[[ THE DATA open ]]

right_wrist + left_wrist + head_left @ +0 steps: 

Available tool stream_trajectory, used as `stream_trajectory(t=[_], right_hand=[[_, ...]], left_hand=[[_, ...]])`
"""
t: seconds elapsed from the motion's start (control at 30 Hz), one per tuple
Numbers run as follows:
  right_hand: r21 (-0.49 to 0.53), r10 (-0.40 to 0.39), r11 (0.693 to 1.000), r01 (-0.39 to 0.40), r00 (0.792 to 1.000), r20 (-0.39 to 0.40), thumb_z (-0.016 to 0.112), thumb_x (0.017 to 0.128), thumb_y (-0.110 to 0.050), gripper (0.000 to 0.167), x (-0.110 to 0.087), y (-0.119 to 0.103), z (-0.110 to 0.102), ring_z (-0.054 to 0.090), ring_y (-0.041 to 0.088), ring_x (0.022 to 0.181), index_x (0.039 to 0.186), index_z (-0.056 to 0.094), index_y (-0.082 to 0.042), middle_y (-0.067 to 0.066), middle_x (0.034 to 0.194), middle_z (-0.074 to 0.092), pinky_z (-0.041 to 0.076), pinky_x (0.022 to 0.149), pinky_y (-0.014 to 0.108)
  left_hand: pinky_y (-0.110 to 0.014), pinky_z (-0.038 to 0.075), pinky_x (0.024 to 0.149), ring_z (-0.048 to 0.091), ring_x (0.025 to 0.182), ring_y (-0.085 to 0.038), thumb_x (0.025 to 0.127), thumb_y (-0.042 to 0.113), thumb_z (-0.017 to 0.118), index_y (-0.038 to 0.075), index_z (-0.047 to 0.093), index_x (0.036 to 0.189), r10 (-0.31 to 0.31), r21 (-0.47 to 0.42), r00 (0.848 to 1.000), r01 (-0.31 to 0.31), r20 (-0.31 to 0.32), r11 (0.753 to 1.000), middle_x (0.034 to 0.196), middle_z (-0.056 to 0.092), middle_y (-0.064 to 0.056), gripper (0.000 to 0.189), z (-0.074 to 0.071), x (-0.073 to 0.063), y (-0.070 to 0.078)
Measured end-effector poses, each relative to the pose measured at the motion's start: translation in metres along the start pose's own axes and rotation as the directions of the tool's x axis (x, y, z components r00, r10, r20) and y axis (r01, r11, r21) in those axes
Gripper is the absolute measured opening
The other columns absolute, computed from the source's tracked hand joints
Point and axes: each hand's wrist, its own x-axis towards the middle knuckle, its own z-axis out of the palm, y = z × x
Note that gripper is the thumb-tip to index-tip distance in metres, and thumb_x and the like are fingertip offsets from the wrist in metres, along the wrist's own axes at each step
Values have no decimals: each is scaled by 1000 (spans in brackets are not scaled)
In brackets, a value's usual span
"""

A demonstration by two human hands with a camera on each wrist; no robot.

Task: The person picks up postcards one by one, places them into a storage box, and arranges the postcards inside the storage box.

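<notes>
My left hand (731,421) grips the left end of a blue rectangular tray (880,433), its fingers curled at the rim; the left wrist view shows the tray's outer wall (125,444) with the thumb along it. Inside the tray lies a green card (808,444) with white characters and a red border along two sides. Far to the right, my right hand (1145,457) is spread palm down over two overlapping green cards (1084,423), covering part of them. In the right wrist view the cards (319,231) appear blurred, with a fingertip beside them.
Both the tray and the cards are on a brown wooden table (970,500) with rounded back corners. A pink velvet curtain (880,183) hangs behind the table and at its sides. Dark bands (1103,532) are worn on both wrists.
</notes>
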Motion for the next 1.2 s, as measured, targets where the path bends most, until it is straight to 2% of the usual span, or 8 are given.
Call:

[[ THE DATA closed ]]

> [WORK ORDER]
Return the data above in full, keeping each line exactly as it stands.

> [RESULT OF THIS TASK]
right_wrist + left_wrist + head_left @ +0 steps: 

Available tool stream_trajectory, used as `stream_trajectory(t=[_], right_hand=[[_, ...]], left_hand=[[_, ...]])`
"""
t: seconds elapsed from the motion's start (control at 30 Hz), one per tuple
Numbers run as follows:
  right_hand: r21 (-0.49 to 0.53), r10 (-0.40 to 0.39), r11 (0.693 to 1.000), r01 (-0.39 to 0.40), r00 (0.792 to 1.000), r20 (-0.39 to 0.40), thumb_z (-0.016 to 0.112), thumb_x (0.017 to 0.128), thumb_y (-0.110 to 0.050), gripper (0.000 to 0.167), x (-0.110 to 0.087), y (-0.119 to 0.103), z (-0.110 to 0.102), ring_z (-0.054 to 0.090), ring_y (-0.041 to 0.088), ring_x (0.022 to 0.181), index_x (0.039 to 0.186), index_z (-0.056 to 0.094), index_y (-0.082 to 0.042), middle_y (-0.067 to 0.066), middle_x (0.034 to 0.194), middle_z (-0.074 to 0.092), pinky_z (-0.041 to 0.076), pinky_x (0.022 to 0.149), pinky_y (-0.014 to 0.108)
  left_hand: pinky_y (-0.110 to 0.014), pinky_z (-0.038 to 0.075), pinky_x (0.024 to 0.149), ring_z (-0.048 to 0.091), ring_x (0.025 to 0.182), ring_y (-0.085 to 0.038), thumb_x (0.025 to 0.127), thumb_y (-0.042 to 0.113), thumb_z (-0.017 to 0.118), index_y (-0.038 to 0.075), index_z (-0.047 to 0.093), index_x (0.036 to 0.189), r10 (-0.31 to 0.31), r21 (-0.47 to 0.42), r00 (0.848 to 1.000), r01 (-0.31 to 0.31), r20 (-0.31 to 0.32), r11 (0.753 to 1.000), middle_x (0.034 to 0.196), middle_z (-0.056 to 0.092), middle_y (-0.064 to 0.056), gripper (0.000 to 0.189), z (-0.074 to 0.071), x (-0.073 to 0.063), y (-0.070 to 0.078)
Measured end-effector poses, each relative to the pose measured at the motion's start: translation in metres along the start pose's own axes and rotation as the directions of the tool's x axis (x, y, z components r00, r10, r20) and y axis (r01, r11, r21) in those axes
Gripper is the absolute measured opening
The other columns absolute, computed from the source's tracked hand joints
Point and axes: each hand's wrist, its own x-axis towards the middle knuckle, its own z-axis out of the palm, y = z × x
Note that gripper is the thumb-tip to index-tip distance in metres, and thumb_x and the like are fingertip offsets from the wrist in metres, along the wrist's own axes at each step
Values have no decimals: each is scaled by 1000 (spans in brackets are not scaled)
In brackets, a value's usual span
"""

A demonstration by two human hands with a camera on each wrist; no robot.

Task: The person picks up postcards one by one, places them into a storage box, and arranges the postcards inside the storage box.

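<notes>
My left hand (731,421) grips the left end of a blue rectangular tray (880,433), its fingers curled at the rim; the left wrist view shows the tray's outer wall (125,444) with the thumb along it. Inside the tray lies a green card (808,444) with white characters and a red border along two sides. Far to the right, my right hand (1145,457) is spread palm down over two overlapping green cards (1084,423), covering part of them. In the right wrist view the cards (319,231) appear blurred, with a fingertip beside them.
Both the tray and the cards are on a brown wooden table (970,500) with rounded back corners. A pink velvet curtain (880,183) hangs behind the table and at its sides. Dark bands (1103,532) are worn on both wrists.
</notes>
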Motion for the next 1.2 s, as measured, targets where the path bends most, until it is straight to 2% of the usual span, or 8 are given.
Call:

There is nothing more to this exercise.